Satış Çözümleri kurucusu Soner Keleş “konut kredisi faizlerinin düşme eğilimine girmesi ile birlikte ev sahibi olmak için doğru zaman olduğunu” değerlendirdi.
Gayrimenkul sektöründe uzun süredir devam eden belirsizlik, kamu bankalarının faiz indirimlerini açıklamaları ile birlikte yerini indirim yarışına bıraktı. Kısa vadeli konut kredisi faiz oranları yüzde 1’in altına inerken, talep yetersizliği ile de konut fiyatları dip yaptı.
2018’in ikinci yarısı sonrasında kur etkisi ile hızla yükselerek yüzde 3’ lere kadar ulaşan konut kredisi faiz oranları yeni yılın ilk sekiz ayında da ortalama yüzde 1.5 seviyelerinde seyrettikten sonra Kamu bankalarında konut kredisi faizleri Ağustos ayı itibariyle psikolojik sınır olan yüzde 1’in altına geriledi. En uygun konut kredisi faiz oranı Ziraat Bankası, Halkbank ve Vakıfbank’ın uyguladığı yüzde 0.99’a kadar düştü. Özel bankalarda ise faizler Eylül ayının ilk haftası ile birlikte yüzde 1.20 lere kadar geriledi.
Yüzde 40 varan indirim avantajı!
İnşaat sektöründe artan maliyetlerin henüz konut fiyatlarına yansımamış olması ve konut kredisi faiz oranlarındaki %40 varan düşüş ev sahibi olmak isteyenler için büyük fırsatlar oluşturuyor.
Faizler düştükçe, krediler ucuzladıkça ev sahibi olmak daha da kolaylaşıyor. Ancak kolaylaştıkça da talep artıyor ve yükselen inşaat maliyetlerinden dolayı düşen konut fiyatlarında tekrar yükselme riski ortaya çıkıyor. Faizler biraz daha da düşsün diye beklerken, bu kez konut fiyatları yukarı yönde gideceği için zararlı çıkma ihtimali olabilir.

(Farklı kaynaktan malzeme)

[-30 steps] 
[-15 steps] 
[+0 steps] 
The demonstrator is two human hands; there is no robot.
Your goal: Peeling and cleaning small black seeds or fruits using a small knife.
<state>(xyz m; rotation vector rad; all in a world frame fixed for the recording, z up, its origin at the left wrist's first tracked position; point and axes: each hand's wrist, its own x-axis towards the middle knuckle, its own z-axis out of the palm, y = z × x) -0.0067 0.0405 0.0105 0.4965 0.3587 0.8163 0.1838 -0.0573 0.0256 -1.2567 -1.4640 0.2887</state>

Dolayısıyla ev almak isteyen bu noktada şu kararı vermeli; fiyatlar henüz yükselmeden büyük indirimlerden yararlanarak vakit kaybetmeden konut sahibi olmak mı ya da kredi faizlerinin biraz daha inmesini bekleyerek düşük taksitler ile ev almak mı? Aslında her iki durumda da satın alma bütçesini, ödeme planını ve toplam maliyeti iyi belirleyerek harekete geçmekte fayda var.
Oturumcu müşteri için büyük fırsat!
Faizlerin aşağıya doğru inme evresine girdiği bu günlerde Hükümetin 31 Aralık tarihine kadar geçerli olan KDV ve tapu harcı indirimi ile birlikte son 2 yıldır artan inşaat maliyetlerinin gayrimenkul fiyatlarına henüz yansımadığı bir döneme denk gelmesi, özellikle oturmak için ev almayı planlayanlara ve evini değiştirmek isteyenler için fırsat olabilir. Ancak tüketici tarafında bekle-gör dönemi devam ederse bu sefer de faizlerin düşmesi ile birlikte konut fiyatlarının tekrar artışa geçmesi kaçınılmaz olacaktır.
Bu dönemde kampanya maliyetlerini fiyatlarına yansıtmayan projelerden konut satın almak için harekete geçilebilir. Firmaların uzun vadeli faiz oranlarını indirmek ve kredi kullanımı için bankalara ödeyecekleri katkı paylarını tüketiciye indirim olarak sunması büyük bir avantaj olarak görülebilir. Artan inşaat maliyetlerinin ve döviz kurlarında yaşanan dalgalanmanın henüz konut fiyatlarına zam olarak yansımadığı bu dönemde bitmeye yakın veya tamamlanmış olan projelerden ev sahibi olmak yeni başlayacak olan projelerden ev sahibi olmaktan çok daha uygun olabilir.